Le fratture vertebrali osteoporotiche sono evenienza frequente e altamente invalidante della terza età; esse hanno carattere evolutivo con progressivo peggioramento della deformità vertebrale stessa ( in termini di cuneizzazione somatica), del numero di vertebre coinvolte ( ad una frattura spesso ne seguono altre proprio per la deformità in cifosi della colonna che ne altera gli equilibrio statici e dinamici).

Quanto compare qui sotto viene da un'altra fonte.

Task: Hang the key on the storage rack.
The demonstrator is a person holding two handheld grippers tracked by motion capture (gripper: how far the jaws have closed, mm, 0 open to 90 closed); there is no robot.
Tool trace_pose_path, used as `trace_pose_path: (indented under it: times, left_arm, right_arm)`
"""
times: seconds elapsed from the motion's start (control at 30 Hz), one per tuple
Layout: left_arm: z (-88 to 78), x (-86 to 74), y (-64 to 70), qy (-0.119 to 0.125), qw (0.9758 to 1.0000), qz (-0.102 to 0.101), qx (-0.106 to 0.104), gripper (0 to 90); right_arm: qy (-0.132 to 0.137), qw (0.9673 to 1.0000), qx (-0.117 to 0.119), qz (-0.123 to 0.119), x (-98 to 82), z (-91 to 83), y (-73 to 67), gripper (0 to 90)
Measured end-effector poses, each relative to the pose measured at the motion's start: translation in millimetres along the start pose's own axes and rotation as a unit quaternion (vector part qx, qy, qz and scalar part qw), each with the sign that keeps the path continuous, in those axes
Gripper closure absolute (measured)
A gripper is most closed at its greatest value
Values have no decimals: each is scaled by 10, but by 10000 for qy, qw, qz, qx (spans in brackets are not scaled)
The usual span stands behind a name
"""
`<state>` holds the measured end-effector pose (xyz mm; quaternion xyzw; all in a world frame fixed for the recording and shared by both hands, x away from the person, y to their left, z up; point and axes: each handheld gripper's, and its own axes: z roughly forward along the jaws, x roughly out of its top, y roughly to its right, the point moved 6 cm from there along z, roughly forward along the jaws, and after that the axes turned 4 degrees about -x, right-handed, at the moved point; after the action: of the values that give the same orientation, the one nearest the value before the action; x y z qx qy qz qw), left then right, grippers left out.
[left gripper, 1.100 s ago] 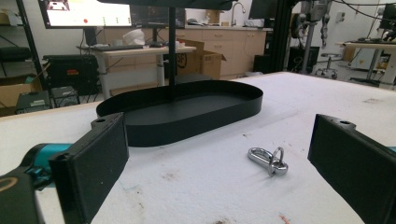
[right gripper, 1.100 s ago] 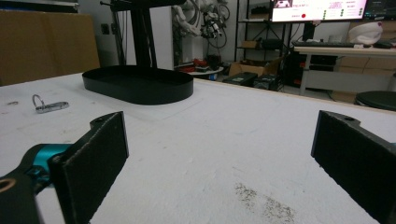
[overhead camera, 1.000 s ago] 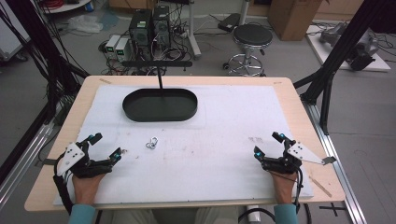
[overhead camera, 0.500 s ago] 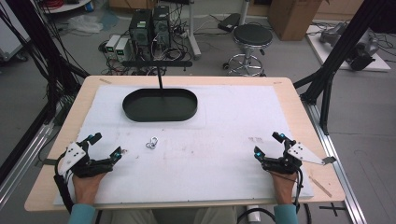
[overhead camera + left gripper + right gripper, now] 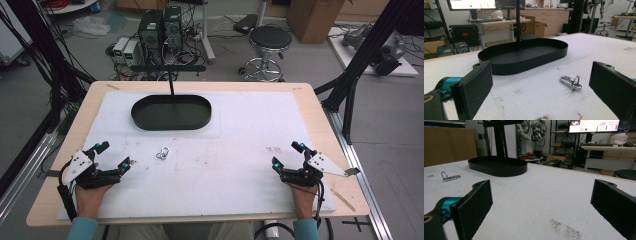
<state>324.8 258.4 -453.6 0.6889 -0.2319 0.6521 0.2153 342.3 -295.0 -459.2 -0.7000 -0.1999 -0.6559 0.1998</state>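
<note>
A small silver metal clasp with a ring [image 5: 162,153] lies on the white mat, left of centre; it shows close up as the clasp [image 5: 571,82] and far off as the clasp [image 5: 450,177]. A black oval tray [image 5: 171,112] stands empty behind it, with a thin black post rising at its far side. My left gripper [image 5: 114,156] rests at the mat's front left, open, nothing between its jaws, the clasp a short way to its right. My right gripper [image 5: 288,155] rests at the front right, open and empty.
The white mat [image 5: 240,135] covers most of the wooden table [image 5: 320,105]. Black frame legs stand at both sides. A stool [image 5: 270,37] and computer cases [image 5: 160,30] are on the floor beyond the far edge.
</note>
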Motion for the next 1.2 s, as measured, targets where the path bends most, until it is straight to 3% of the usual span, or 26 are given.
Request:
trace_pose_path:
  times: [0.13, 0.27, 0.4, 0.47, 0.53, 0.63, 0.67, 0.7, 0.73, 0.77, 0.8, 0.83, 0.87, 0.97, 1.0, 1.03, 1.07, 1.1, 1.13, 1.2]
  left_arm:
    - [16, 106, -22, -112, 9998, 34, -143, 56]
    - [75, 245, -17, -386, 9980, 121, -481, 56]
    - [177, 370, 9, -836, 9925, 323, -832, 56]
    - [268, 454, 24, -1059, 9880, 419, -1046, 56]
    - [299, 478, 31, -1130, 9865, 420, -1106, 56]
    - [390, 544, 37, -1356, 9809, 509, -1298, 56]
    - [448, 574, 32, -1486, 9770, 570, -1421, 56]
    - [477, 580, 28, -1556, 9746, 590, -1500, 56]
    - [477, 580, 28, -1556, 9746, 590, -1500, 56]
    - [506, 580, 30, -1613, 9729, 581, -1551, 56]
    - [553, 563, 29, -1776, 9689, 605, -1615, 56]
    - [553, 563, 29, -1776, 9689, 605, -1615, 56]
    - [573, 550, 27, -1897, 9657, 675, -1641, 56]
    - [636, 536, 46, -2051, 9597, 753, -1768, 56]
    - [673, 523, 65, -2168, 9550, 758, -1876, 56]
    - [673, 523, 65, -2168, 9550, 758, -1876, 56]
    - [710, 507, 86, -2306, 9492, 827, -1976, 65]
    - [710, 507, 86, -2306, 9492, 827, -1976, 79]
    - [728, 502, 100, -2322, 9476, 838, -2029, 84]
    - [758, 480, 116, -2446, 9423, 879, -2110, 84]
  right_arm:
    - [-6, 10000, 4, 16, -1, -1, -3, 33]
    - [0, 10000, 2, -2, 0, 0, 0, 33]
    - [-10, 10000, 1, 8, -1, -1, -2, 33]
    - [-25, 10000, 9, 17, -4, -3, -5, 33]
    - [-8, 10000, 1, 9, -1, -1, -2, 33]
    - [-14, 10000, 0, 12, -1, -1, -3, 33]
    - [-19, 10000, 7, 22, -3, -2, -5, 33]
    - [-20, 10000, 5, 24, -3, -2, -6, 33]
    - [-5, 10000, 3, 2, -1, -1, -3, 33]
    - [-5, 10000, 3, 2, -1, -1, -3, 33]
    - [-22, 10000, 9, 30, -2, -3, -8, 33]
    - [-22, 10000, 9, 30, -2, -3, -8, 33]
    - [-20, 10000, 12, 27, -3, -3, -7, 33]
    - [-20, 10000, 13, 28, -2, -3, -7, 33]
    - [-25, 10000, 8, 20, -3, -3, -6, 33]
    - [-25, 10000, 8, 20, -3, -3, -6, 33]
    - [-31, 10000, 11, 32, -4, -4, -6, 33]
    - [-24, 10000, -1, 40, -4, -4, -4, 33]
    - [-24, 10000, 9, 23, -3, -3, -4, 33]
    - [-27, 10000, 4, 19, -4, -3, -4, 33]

Il dolore e la deformità condizionano negativamente l’osteoporosi che per l’immobilità tende a peggiorare e si instaurano patologie collaterali come la riduzione della capacità polmonare, la perdita di appetito, l’insonnia, l’ansia e la depressione con perdita di massa ossea ed ulteriori fratture ( femore, omero, ecc) con una mortalità superiore del 23%.
I trattamenti finora consigliati ( riposo a letto, analgesici, busto ortopedico) influiscono solo in parte sul dolore e mai sulla deformità; il paziente diventa progressivamente cifotico, il dolore cronico è una costante, l’autonomia e la autosufficienza vengono progressivamente compromesse.

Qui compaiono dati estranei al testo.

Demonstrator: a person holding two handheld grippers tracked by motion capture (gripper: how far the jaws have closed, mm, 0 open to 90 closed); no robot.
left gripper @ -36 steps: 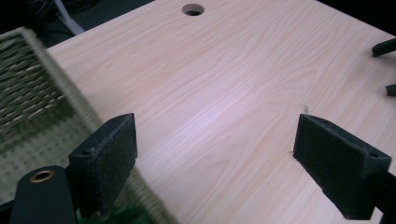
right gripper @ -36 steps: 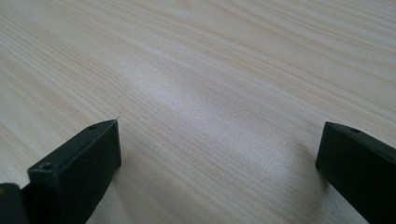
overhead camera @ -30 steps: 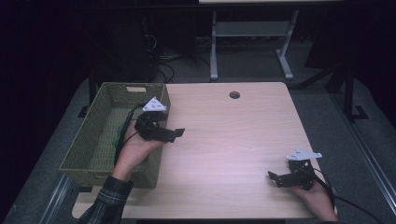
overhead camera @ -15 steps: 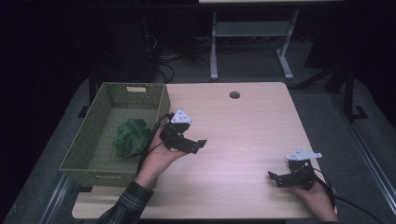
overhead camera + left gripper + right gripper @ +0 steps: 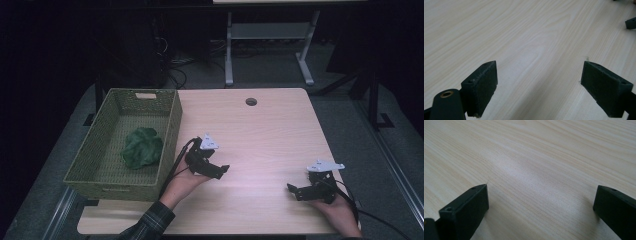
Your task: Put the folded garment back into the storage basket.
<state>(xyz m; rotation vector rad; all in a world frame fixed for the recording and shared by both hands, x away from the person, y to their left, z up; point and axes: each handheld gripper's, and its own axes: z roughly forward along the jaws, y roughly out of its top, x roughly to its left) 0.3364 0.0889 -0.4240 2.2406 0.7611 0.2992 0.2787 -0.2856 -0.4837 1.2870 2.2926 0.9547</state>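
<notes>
Right gripper (image 5: 301, 191), nearest, rests low on the light wood-grain table (image 5: 270, 135) at its near right corner, jaws spread wide with bare wood between them in the right gripper view (image 5: 540, 207). Holds nothing.

Left gripper (image 5: 212, 169) sits just right of the basket's near right corner, over the table, jaws pointing right towards the other gripper. In the left gripper view (image 5: 539, 85) its pads (image 5: 482, 86) stand well apart, bare table between them, nothing held.

Crumpled dark green cloth (image 5: 142, 147) lies on the floor of the olive-green woven rectangular basket (image 5: 170, 137), around the middle, a bit towards the right wall. Cannot tell if it touches that wall. Neither gripper touches it.

Progress, judged: the put-in-basket work looks done, as the cloth is in the basket, both claws are empty and nothing else loose lies on the tabletop. Only parking the hands seems left.

Orientation: the cloth is a rumpled lump with no clear front. Its longer extent runs roughly near-to-far, along the basket's own long axis, slightly slanted. Basket long side runs away from the person, with a handle slot (image 5: 145, 95) in the far wall.

Farthest: round cable hole (image 5: 251, 101) near the table's far edge.
</notes>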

Le fratture da lesioni osteolisi neoplastiche determinano anch’essse una grave compromissione della validità con ulteriore sensibile compromissione della qualità di vita in paziente già notevolemente provati.
La cifoplastica ha rivoluzionato il trattamento di queste fratture; con tale
tecnica è possibile risolvere definitivamente il problema del dolore e rimediare alle problematiche delle deformità con un atto chirurgico semplice, fattibile in anestesia locale e day surgery, con immediato recupero funzionale dei pazienti che vengono liberati da busti, analgesici e, soprattutto, dal dolore.
Con tale tecnica è possibile ridurre la deformità cifotica vertebrale con un palloncino che, espandendosi nel corpo vertebrale, ne solleva lo schiacciamento; dopo rimozione del palloncino si inietta una sostanza a rapida presa che riempie il volume creato dal palloncino e stabilizza immediatamente la vertebra che sarà in grado di sostenere il carico senza ulteriori danni e sintomi.
L’anamnesi, la radiografia e la risonanza magnetica del rachide dorso lombare, la visita ortopedica sono necessarie per poter dare la corretta indicazione ed avviare i pazienti al trattamento che prevede un solo giorno di ricovero.